Work task: Please set down each of the lines below once more, exactly, omitting all pictures.

Available data:
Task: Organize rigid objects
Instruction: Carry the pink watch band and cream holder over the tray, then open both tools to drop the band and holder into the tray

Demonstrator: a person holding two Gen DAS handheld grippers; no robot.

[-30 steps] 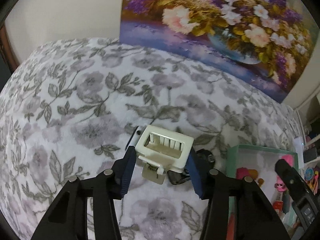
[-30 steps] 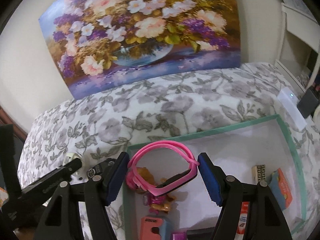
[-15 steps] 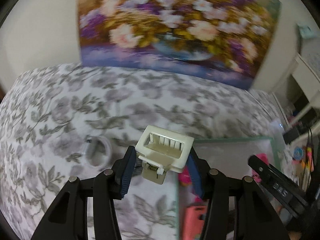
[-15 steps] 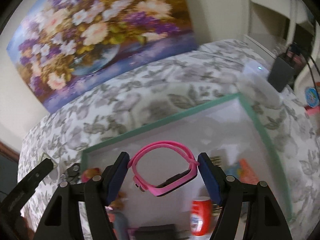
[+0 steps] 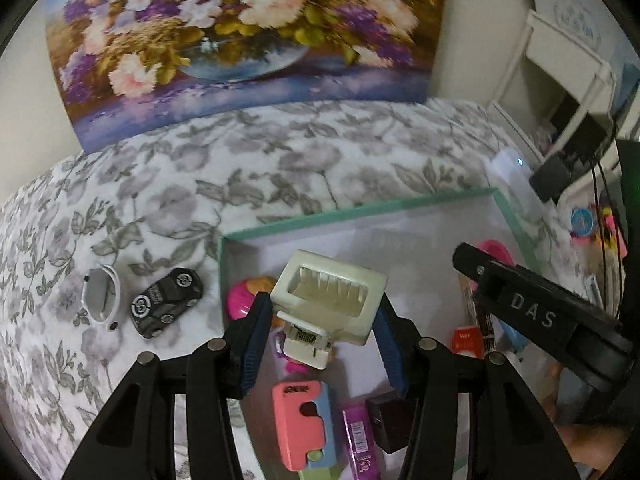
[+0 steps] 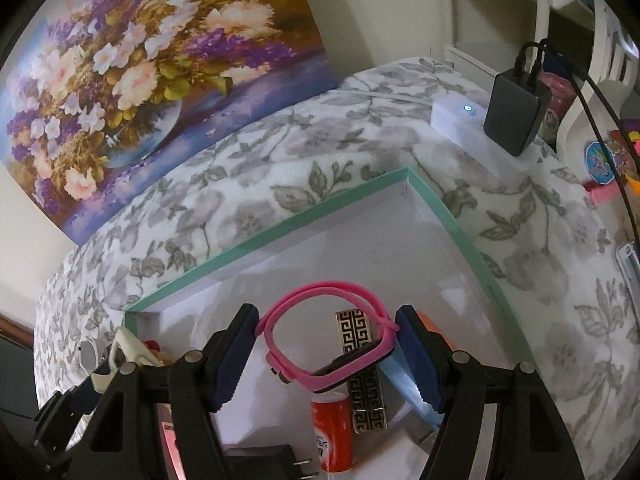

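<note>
My left gripper (image 5: 320, 344) is shut on a cream hair claw clip (image 5: 330, 300) and holds it above the left part of the teal-rimmed white box (image 5: 352, 210). My right gripper (image 6: 326, 360) is shut on a pink watch (image 6: 332, 344) and holds it over the box's (image 6: 288, 236) middle; this gripper also shows in the left wrist view (image 5: 532, 312). The clip also shows in the right wrist view (image 6: 128, 352). On the bedspread left of the box lie a black toy car (image 5: 166, 298) and a white ring-shaped thing (image 5: 100, 294).
In the box lie a pink-and-blue case (image 5: 302, 424), a magenta tube (image 5: 360, 436), a red-capped tube (image 6: 332, 428), a gold patterned clip (image 6: 362, 372) and a black plug (image 6: 268, 464). A white power strip with a black charger (image 6: 512, 112) sits beyond the box. A flower painting (image 5: 240, 40) leans at the back.
Both grippers have swung right, each keeping its hold. The left one now holds the clip over the box instead of over the bedspread, and the right one carried the watch further over the box.
</note>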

Output of the task:
Task: Organize rigid objects
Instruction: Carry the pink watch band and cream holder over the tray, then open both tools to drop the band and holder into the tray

Demonstrator: a person holding two Gen DAS handheld grippers; no robot.

[-30 steps] 
[-30 steps] 
[-15 steps] 
[-15 steps] 
[+0 steps] 
[+0 steps] 

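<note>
My left gripper (image 5: 320, 344) is shut on a cream hair claw clip (image 5: 330, 300) and holds it above the left part of the teal-rimmed white box (image 5: 352, 210). My right gripper (image 6: 326, 360) is shut on a pink watch (image 6: 332, 344) and holds it over the box's (image 6: 288, 236) middle; this gripper also shows in the left wrist view (image 5: 532, 312). The clip also shows in the right wrist view (image 6: 128, 352). On the bedspread left of the box lie a black toy car (image 5: 166, 298) and a white ring-shaped thing (image 5: 100, 294).
In the box lie a pink-and-blue case (image 5: 302, 424), a magenta tube (image 5: 360, 436), a red-capped tube (image 6: 332, 428), a gold patterned clip (image 6: 362, 372) and a black plug (image 6: 268, 464). A white power strip with a black charger (image 6: 512, 112) sits beyond the box. A flower painting (image 5: 240, 40) leans at the back.
Both grippers have swung right, each keeping its hold. The left one now holds the clip over the box instead of over the bedspread, and the right one carried the watch further over the box.
</note>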

Nothing remains to be done for this exercise.